**Exercise instructions**
In the entries below, print exactly the lines from the first through the one with "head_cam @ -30", both included, and none of the pictures.

**Material shown**
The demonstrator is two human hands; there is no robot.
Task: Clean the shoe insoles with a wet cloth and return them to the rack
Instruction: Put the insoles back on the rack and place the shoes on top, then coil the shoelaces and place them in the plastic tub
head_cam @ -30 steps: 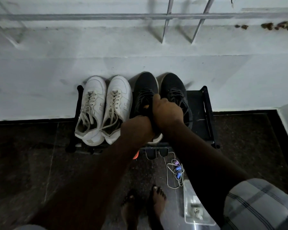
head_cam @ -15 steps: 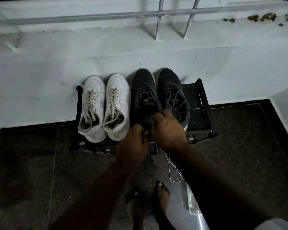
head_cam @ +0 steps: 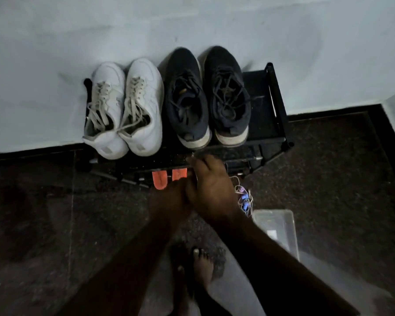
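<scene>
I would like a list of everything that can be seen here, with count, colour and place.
white sneakers: 2, white, left on rack top
dark sneakers: 2, dark navy, right of the white pair
shoe rack: 1, black, against the wall
orange items: 2, orange, lower shelf, kind unclear
earphones: 1, white cord with blue and purple parts, floor
clear container: 1, transparent, floor at right
bare feet: 2, bottom centre
left hand: 1, below the rack front, grip unclear
right hand: 1, at the rack's front edge
</scene>
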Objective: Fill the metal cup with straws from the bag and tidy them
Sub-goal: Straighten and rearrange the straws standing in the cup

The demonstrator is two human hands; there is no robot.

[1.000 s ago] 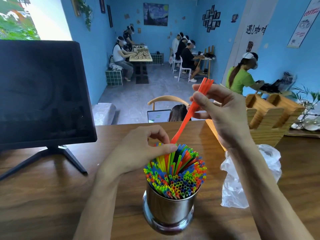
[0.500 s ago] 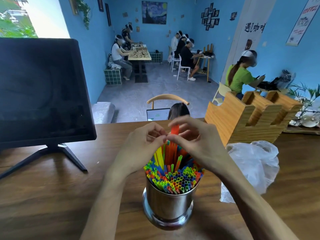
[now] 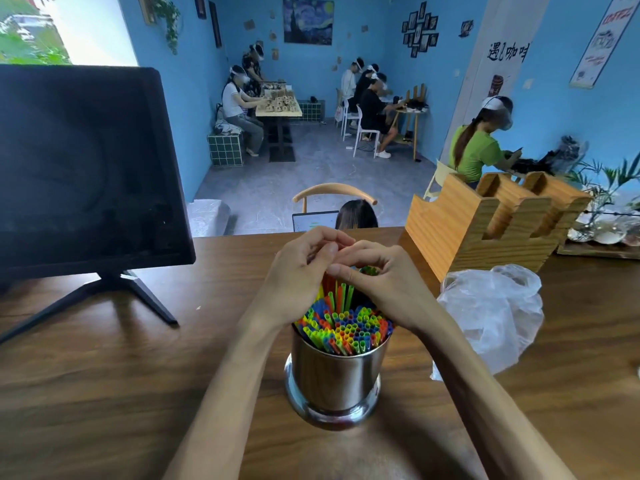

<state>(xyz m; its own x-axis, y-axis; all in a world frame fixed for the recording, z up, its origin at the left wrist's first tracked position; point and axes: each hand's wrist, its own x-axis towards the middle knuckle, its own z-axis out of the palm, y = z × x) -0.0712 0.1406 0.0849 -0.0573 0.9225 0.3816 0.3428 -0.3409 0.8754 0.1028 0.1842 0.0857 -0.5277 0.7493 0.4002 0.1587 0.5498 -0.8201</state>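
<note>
Steel cup: metal cup (image 3: 334,379) stands upright on the wooden bench (image 3: 104,393), between the 2 forearms and close to the camera wearer.
Straws: coloured straws (image 3: 346,329) pack the cup nearly full; most ends sit level just above the rim, while a taller cluster of orange and green ones rises at the far side, under the hands.
Left hand: left hand (image 3: 301,275) hangs over the far-left part of the bundle, its fingers (image 3: 332,242) curled inward and apparently pinching the top of the raised straws.
Right hand: right hand (image 3: 384,278) meets it from the right, thumb and index curled over the same tips; a green end shows just under its fingers (image 3: 363,249).
Key relation: the raised straws lie directly below both hands, long axis near vertical, so my judgement is that the coming move is a straight downward press; both hands are equally near.
Stage: filling looks almost done; levelling seems to be what remains.
Bag: clear plastic bag (image 3: 491,317) lies crumpled to the right of the cup; whether straws remain inside cannot be told.
Surface: dark monitor (image 3: 86,168) stands at left, wooden holder (image 3: 485,223) behind the bag.
Room: blue walls, with other people seated at tables beyond the bench.
</note>
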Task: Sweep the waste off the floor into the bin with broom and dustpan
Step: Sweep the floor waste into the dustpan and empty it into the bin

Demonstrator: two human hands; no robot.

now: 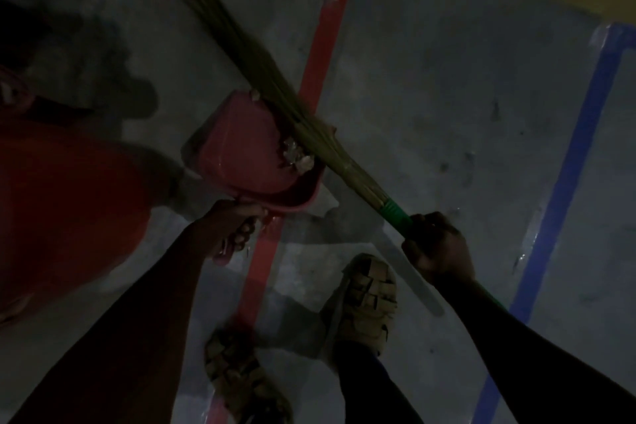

**Answer to this task**
The demonstrator is two human hands; there is no robot.
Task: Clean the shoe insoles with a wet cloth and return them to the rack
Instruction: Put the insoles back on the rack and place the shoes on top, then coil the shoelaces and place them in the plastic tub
head_cam @ -30 steps: 

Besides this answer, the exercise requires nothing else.